Dana Cohen (b. 1992) is a textile artist whose practice engages with sustainability and the complex relationship between humanity and nature focusing on the social and environmental phenomena that characterize the Anthropocene era. As the daughter of a farmer, Cohen has witnessed the ways in which polluting industries led by fast fashion push green spaces and entire ecosystems to the margins. Her hybrid background with a BFA in Fashion Design from Shenkar and an MFA in Fine Arts from Bezalel is evident in a practice that combines material experimentation recycling and critical thinking. Cohen gives old garments a new life cycle by shredding unraveling and processing recycled textiles into fibers from which artworks are created. The exhibition presents a large scale installation resembling a living organism composed of agricultural netting sourced from her father’s greenhouse onto which recycled textiles in various colors are woven. The installation takes over the center of the gallery space and is visible from the street with smaller scale echoes appearing in other areas of the gallery emphasizing its presence as a living body seeking to spread, infiltrate and establish itself. The whole is unraveled and reassembled the boundary between outside and inside becomes blurred and the work dismantles hierarchies in search of an independent foothold within the gallery’s white and controlled space.
Tana Gaxiola (b. 1979) is a Mexican artist specializing in murals and canvases depicting vibrant vegetation. Her work is grounded in prolonged observation of photographs of birds flowers and natural landscapes from which she draws inspiration for rich compositions. A graduate of the Complutense University in Madrid, Gaxiola describes a deep attraction to nature and its movement and a desire to capture it and transform it into her own personal universe. Her paintings convey power and dynamism through rhythmic brushstrokes an abundance of forms bold use of color and textures that generate visual vibrations.

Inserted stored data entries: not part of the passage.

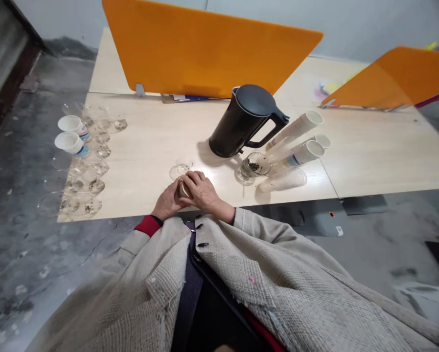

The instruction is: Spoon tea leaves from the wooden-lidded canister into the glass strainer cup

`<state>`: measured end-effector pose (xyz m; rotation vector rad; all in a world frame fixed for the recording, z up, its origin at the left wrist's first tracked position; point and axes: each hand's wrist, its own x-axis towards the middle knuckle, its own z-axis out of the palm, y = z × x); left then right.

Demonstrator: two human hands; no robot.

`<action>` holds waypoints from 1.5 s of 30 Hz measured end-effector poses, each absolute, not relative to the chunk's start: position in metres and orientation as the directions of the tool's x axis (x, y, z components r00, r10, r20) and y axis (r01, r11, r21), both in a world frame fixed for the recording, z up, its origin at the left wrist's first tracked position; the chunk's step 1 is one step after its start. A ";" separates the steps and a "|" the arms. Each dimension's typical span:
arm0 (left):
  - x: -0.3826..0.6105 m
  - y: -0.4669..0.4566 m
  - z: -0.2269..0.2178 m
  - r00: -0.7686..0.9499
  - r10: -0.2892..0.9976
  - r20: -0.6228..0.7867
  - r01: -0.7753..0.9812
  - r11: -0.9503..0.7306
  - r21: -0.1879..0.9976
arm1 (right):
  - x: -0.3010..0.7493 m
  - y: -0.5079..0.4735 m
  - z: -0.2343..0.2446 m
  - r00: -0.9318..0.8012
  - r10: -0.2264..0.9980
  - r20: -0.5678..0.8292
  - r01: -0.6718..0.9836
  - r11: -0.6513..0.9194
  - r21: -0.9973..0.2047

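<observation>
At the front edge of the table, my left hand (168, 199) and my right hand (204, 195) close together around a small round container (184, 189). It has a brownish rim and a pale side; my fingers cover much of it, so its exact kind is unclear. My right fingers reach over its top, while my left hand wraps its side. Just beyond my fingers stands a clear cup (182, 168). To the right is a clear glass jar (256, 166) with dark dried leaves inside. Behind it, a black electric kettle (241, 120) stands upright with its lid down.
Several clear cups (96, 186) with dark bits in the bottom stand in rows at the left, beside two white paper cups (70, 142). Tall cup stacks (296, 128) are right of the kettle. An orange divider (212, 49) crosses the back of the table (146, 142).
</observation>
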<state>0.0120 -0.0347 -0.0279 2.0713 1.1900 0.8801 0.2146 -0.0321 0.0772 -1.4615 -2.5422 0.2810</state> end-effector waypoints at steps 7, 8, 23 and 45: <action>-0.010 -0.041 -0.027 0.303 0.907 0.292 0.615 -0.421 0.667 | 0.271 -0.025 0.113 -0.376 0.862 0.340 0.798 0.488 -0.354; -0.009 -0.041 -0.028 0.305 0.909 0.285 0.630 -0.417 0.655 | 0.277 -0.018 0.123 -0.349 0.859 0.376 0.803 0.481 -0.353; -0.008 -0.044 -0.030 0.372 0.889 0.267 0.689 -0.458 0.562 | 0.211 0.178 0.096 -0.379 0.905 0.194 0.858 0.422 -0.294; -0.010 -0.043 -0.029 0.378 0.888 0.264 0.681 -0.459 0.571 | 0.248 0.128 0.109 -0.206 0.836 0.509 0.821 0.431 -0.375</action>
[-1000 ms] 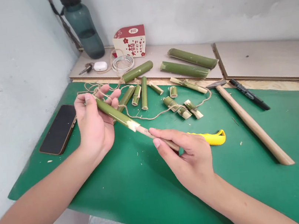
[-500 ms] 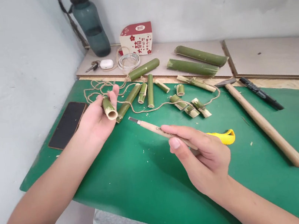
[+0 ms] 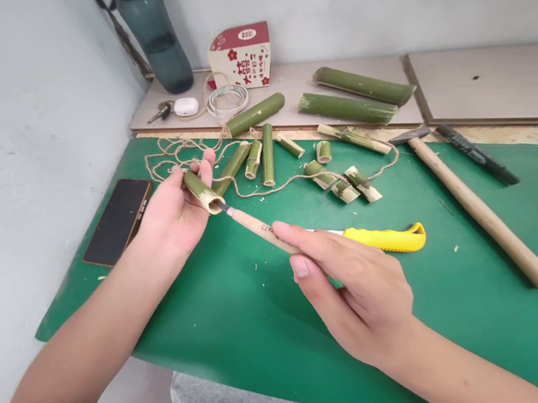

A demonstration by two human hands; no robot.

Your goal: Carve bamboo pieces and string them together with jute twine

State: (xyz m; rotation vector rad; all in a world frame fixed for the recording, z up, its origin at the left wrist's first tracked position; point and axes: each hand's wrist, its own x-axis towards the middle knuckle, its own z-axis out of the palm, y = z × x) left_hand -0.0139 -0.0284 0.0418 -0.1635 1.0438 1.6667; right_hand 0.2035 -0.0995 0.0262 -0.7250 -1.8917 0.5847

The works offer a view of nature that is not restrained or subdued but eruptive optimistic and filled with positive energy. Her non Israeli perspective introduces a sense of abundance colorfulness and faith in the vitality of life offering an emotional and aesthetic alternative to narratives of restriction and limitation.
Uri Kloss (b. 1993) focuses his practice primarily on the space of the kibbutz in which he lives – Kibbutz Hasolelim, through which he examines questions of belonging, identity and territoriality. His work moves between painting, drawing, sculpture and installation and in this exhibition his works concentrate on depictions of marginal objects and landscapes that often escape prolonged attention such as roadside plants, and fences. Kloss selects images that are both charged but also images of the day to day scenes, freezing marginal moments in an effort to preserve them. The realistic and static quality of his paintings creates a dissonance between nature as a living space and a sense of stillness and quiet. For Kloss, the kibbutz resonates with broader processes in Israeli society including globalization, privatization and the dismantling of traditional structures. Painting becomes a site in which culture and nature are locked in constant struggle: bars against plant, or a mediated gaze that distances the viewer from nature.
Together, the works in the exhibition form a complex view of nature perpetually poised on a threshold between freedom and confinement, optimism and darkness, wildness and domestication. Through an invasive textile organism a frozen and framed painting and vegetation bursting with color a picture emerges of nature that does not surrender to the conditions imposed upon it. A growth that occurs despite everything and continues to redefine our relationship with the environment in which we live.